In a new report, the RAND Corporation surveyed this developing landscape of media literacy education. Through interviews with a dozen media literacy experts and a review of studies on educational interventions, researchers examined how media literacy is defined, what instructional resources are available, and how effective media literacy education is in guarding against the spread of misinformation.

They found that though experts say media literacy is urgently important, there isn’t one universal skill set for the discipline—making it difficult to evaluate and compare educational programs.

The report is the latest installment in the RAND Corporation’s study of what they call “truth decay,” or the blurring of the lines between opinion and objective fact. The first report in the series, which my colleague Stephen Sawchuk wrote about last year, attempted to define the problem and identify its source.

In that 2018 report, the researchers wrote that the public increasingly prioritizes opinion and personal experience over facts—and that the veracity of established fact is now up for debate. Political polarization, cognitive biases, and the rise of social media are partially to blame, they argued. But the education system also plays a role. The pressure on schools to prioritize reading and math, coupled with the difficulty the education system faces in adapting to rapid change, means that students aren’t always learning how to be critical consumers of information.

That’s where media literacy comes in, said Alice Huguet, an associate policy researcher at the RAND Corporation and the lead author on this new report. Explicitly teaching these skills is one way to combat truth decay, and to help people become “better prepared to enter the information ecosystem,” she said.

In interviews in this new report, experts said that broadly, media literacy refers to the ability to find, critically interpret, and create media. But under this large umbrella, there are lots of subfields that deal with specific types of information—such as news literacy, digital literacy, and science literacy.

The report also found that there are different ways of conceptualizing media literacy’s purpose. Goals vary, from vetting the quality of information, to uncovering the financial motivations behind certain messages, to understanding media’s role in civic and political life.

Ultimately, though, there isn’t conclusive evidence about which approaches are most effective in K-12 classrooms. The studies researchers reviewed differed in how they defined and measured media literacy skills, and there weren’t many studies that measured the effects of specific interventions. Overall though, correlational research has suggested that teaching media literacy skills can improve students’ ability to analyze and interpret information, said Huguet.

Classroom Applications

What do these findings mean for educators who want to teach media literacy skills?

There isn’t clear guidance on what resources might be best. For now, said Huguet, teachers should focus on their particular school or community context, and their own expertise, to determine what’s most useful for their students. The researchers created a database of 50 educational resources, ranging from short videos to entire curricula. They didn’t evaluate these materials, but they did describe their format and the content they cover.

Still, Huguet identified some best practices. Media literacy instruction isn’t just about fact-checking, she said, and teachers should acknowledge complexity.

“In our really heated political climate, with all of this attention on ‘fake news,’ it’s really easy for us to think that we just want to teach people how to distinguish between what’s real and what’s fake,” she said. “But it’s not that simple.”

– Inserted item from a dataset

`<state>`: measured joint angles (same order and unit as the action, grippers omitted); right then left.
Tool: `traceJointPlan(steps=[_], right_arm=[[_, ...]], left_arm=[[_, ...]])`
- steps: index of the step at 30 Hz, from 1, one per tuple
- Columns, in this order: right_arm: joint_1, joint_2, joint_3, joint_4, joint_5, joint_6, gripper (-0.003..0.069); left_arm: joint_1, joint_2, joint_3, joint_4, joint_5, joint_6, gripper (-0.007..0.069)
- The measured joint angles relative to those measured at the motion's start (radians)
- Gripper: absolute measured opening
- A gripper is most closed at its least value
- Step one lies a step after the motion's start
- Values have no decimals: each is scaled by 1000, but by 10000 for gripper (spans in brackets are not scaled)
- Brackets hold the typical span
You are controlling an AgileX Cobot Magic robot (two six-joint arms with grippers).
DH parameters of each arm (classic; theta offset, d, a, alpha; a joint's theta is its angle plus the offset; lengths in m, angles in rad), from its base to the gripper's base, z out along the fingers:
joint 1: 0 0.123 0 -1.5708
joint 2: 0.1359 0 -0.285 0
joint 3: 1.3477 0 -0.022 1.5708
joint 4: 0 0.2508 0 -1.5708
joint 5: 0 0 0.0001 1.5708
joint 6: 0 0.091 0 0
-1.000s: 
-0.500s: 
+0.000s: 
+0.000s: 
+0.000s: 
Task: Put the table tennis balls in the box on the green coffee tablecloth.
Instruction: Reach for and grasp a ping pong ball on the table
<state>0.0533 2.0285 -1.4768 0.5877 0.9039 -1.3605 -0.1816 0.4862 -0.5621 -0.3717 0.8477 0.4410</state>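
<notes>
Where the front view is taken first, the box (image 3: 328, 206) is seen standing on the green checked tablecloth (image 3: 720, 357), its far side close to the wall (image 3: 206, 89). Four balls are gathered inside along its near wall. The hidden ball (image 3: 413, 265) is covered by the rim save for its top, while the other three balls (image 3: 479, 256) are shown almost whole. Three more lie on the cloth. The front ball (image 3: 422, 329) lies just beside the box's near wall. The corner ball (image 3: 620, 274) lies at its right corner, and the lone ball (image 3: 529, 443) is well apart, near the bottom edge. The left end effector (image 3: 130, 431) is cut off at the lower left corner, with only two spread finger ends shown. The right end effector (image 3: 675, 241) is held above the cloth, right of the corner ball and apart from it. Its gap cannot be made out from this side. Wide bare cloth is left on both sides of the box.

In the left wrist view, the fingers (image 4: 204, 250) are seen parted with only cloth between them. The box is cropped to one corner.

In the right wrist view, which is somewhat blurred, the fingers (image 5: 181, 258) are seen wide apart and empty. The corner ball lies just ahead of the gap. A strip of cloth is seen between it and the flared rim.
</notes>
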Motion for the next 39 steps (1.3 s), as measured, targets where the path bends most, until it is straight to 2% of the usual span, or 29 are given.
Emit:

Teachers should work with students to develop other media literacy skills, too, she said—like evaluating the process that creates a product. For example, rigorous scientific research about climate change is created through a different process than an opinion article on the topic. Understanding the standards for scientific research gives students more context when they’re trying to decide what is trustworthy and what they should share, Huguet said.

In interviews with RAND researchers, experts discussed balancing skepticism with trust. It’s important for students to understand that there are trustworthy sources of information, and where to find them.

Huguet noted that it’s not clear from the research whether integrating media literacy across the curriculum is more or less effective than offering it as a standalone class. Still, she said, there is evidence that more exposure to these skills is correlated with better outcomes. The report also suggests involving community members, like librarians and clergy, in media literacy education.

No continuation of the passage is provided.